Supplied information:
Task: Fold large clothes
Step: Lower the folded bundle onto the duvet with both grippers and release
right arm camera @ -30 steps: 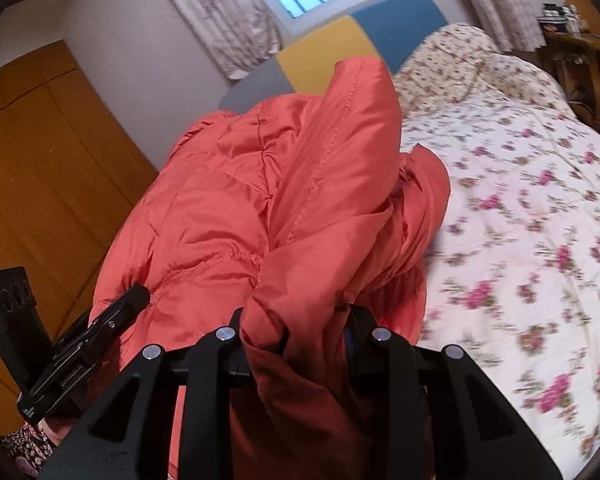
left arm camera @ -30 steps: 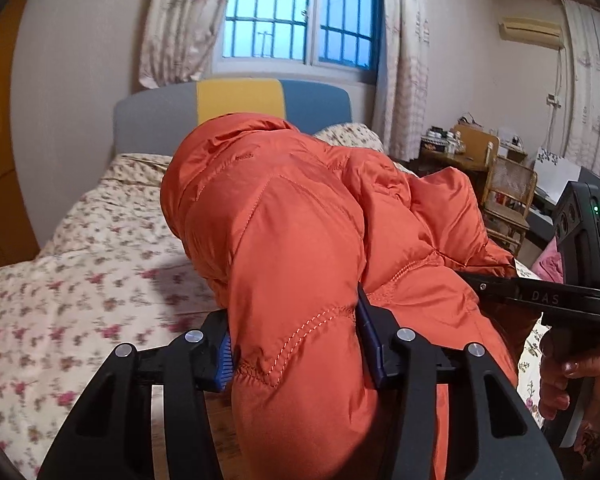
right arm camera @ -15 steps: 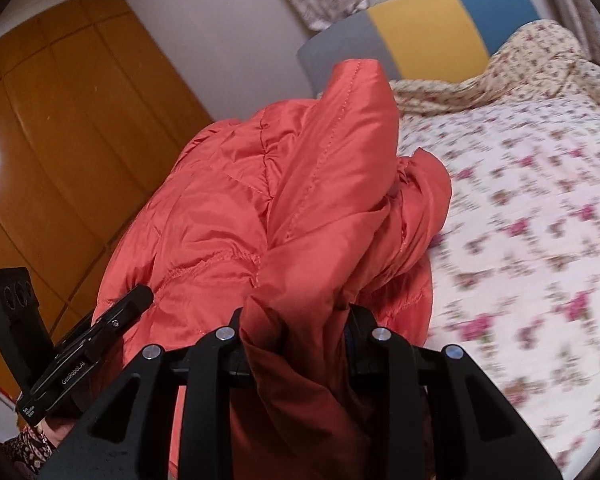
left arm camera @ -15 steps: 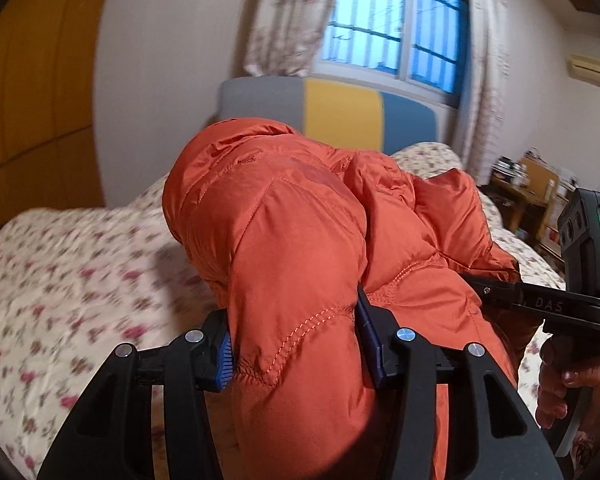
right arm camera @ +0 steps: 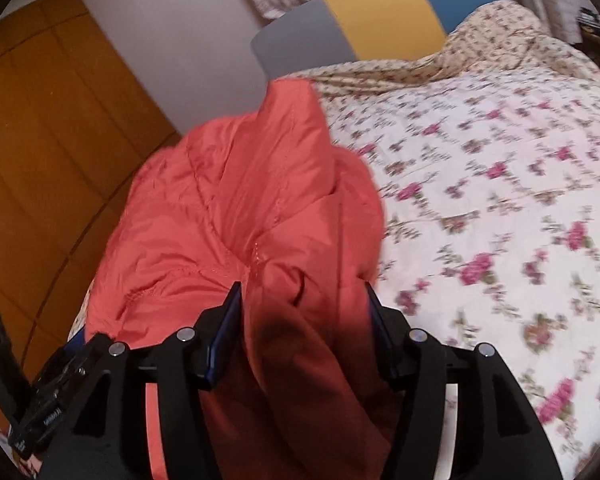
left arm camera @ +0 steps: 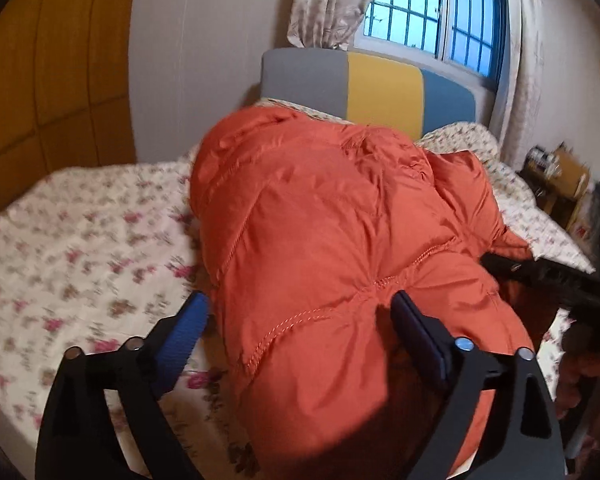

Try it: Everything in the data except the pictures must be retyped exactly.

Result of the exercise:
Task: Fold large clothes
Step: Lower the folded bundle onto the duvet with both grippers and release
right arm camera @ -30 steps: 
left arm camera @ -30 steps: 
right arm camera @ -15 steps: 
left arm camera @ -15 steps: 
right arm camera @ +0 steps: 
left arm camera @ +0 steps: 

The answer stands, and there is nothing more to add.